Il s'agit de poser l'émail au pinceau, couleur après couleur, selon une composition qui nous est propre. Puisque le santon multicolore va cuire en une fois, il faut trouver une température de fusion identique pour chaque émail confectionné, c'est-à-dire abaisser la température de fusion de tel émail et remonter celle de telle autre, maîtriser les couleurs, transparentes ou opaques, les superpositions de coloris, fondants ou non. Ce métier exige un apprentissage assidu et … merveilleux. Quand nous nous retrouvons à la porte du four après une cuisson, nous ne sommes jamais blasées de découvrir la beauté des émaux pleins feux. Notre artisanat est un vrai cadeau, d'abord pour nous les ouvrières – puis pour les enfants auxquels nous pensons plus particulièrement à l'époque de Noël. Noël c'est la grâce de l'enfance redonnée, inépuisable, à chacun, à tout moment… si seulement nous le voulons bien.
Certains santons devront encore passer à l'atelier de peinture. On allie ainsi l'aspect brillant de l'émail à la sobriété mate, modestement somptueuse, de la peinture vinylique ou acrylique.

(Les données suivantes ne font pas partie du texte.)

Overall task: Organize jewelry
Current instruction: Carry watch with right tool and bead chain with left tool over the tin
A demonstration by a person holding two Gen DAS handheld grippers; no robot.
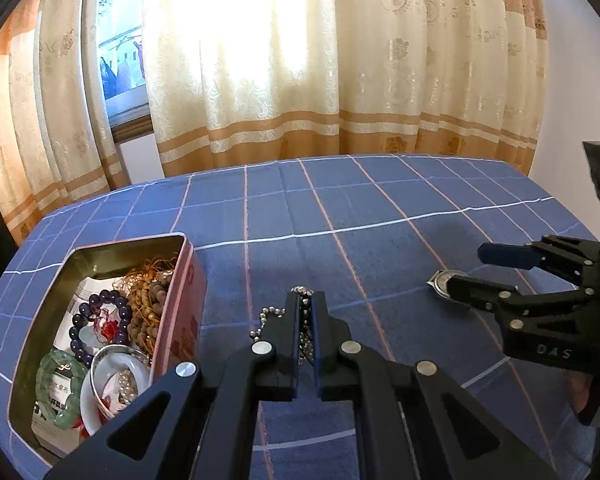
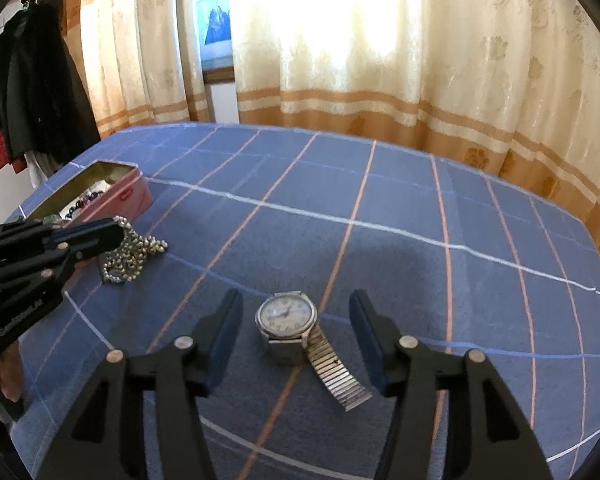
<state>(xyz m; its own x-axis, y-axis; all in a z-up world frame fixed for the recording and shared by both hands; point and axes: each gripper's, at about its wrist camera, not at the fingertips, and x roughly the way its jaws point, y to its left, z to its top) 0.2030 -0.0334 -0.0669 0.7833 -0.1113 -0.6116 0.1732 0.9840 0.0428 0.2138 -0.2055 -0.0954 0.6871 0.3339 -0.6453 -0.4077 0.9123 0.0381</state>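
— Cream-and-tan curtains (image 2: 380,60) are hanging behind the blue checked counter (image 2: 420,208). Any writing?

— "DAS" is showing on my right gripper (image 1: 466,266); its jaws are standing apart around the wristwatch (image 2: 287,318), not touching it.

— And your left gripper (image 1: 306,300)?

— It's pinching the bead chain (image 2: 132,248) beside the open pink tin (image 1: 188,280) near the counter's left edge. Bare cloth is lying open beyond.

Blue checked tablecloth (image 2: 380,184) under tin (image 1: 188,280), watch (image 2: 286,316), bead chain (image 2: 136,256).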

Les santons s'acheminent alors vers les tables de l'expédition. Expédier nos crèches est aussi un métier en soi : confier de la céramique aux services postaux demande un emballage professionnel.
Comme tout artisanat, nous consacrons un temps à la création. Ainsi les sœurs ont l'occasion de créer de nouveaux modèles, de renouveler les gammes de coloris ou de santons… et aussi de façonner des pièces uniques qui, avant d'attirer les collectionneurs, éblouissent nos yeux devant les dons que le Seigneur fait au jour le jour à chacune de nous.
La créativité est féconde et la nouveauté génératrice de joies toujours neuves.
Par qui ?
En communauté, beaucoup trouvent aux ateliers de céramique un métier adapté à leurs forces, leurs temps et leurs compétences. Ainsi, nous sommes nombreuses à participer à la production d'une manière ou d'une autre. Les pleines d'énergie moulent, les 'petites mains' peignent les 'petits B2', les sœurs de la porterie vous répondent au téléphone, tout en mettant les santons en sachet, les sœurs de l'infirmerie préparent les 'bulles' nécessaires pour la fabrication des colis,... Chacune selon sa grâce !
De plus, notre artisanat est tel qu'il nous permet de tisser des liens avec d'autres. Aujourd’hui, notre travail est partagé avec :
* Des communautés monastiques. Suivant les communautés, soit certains santons sont moulés puis acheminés chez nous, où nous les cuisons, émaillons et peignons, soit les santons y sont faits de A à Z, avant de nous être envoyés. Ainsi, nous nous soutenons les unes les autres avec les bénédictines de Jésus Crucifié du prieuré saint Joseph à Brou sur Chantereine (77), les cisterciennes de Notre Dame du Rivet à Auros en Gironde (33) et les olivétaines de Notre Dame St Eustase d'Eyres-Moncube (40)
* Une ermite qui aime à donner un nom à chacun des santons qu'on lui confie. Par exemple : le boulanger se nomme François en référence au Pape (car il a une calotte blanche, des chaussures rouges, le tablier du serviteur et il donne le pain...) ; les enfants de la paix s'appellent Ambroise et Augustin ; la maman et sa fille sont Zélie et Thérèse....
* Des auto-entrepreneurs de proximité avec qui nous sommes heureuses de collaborer et auxquels nous confions l'une ou l'autre tache.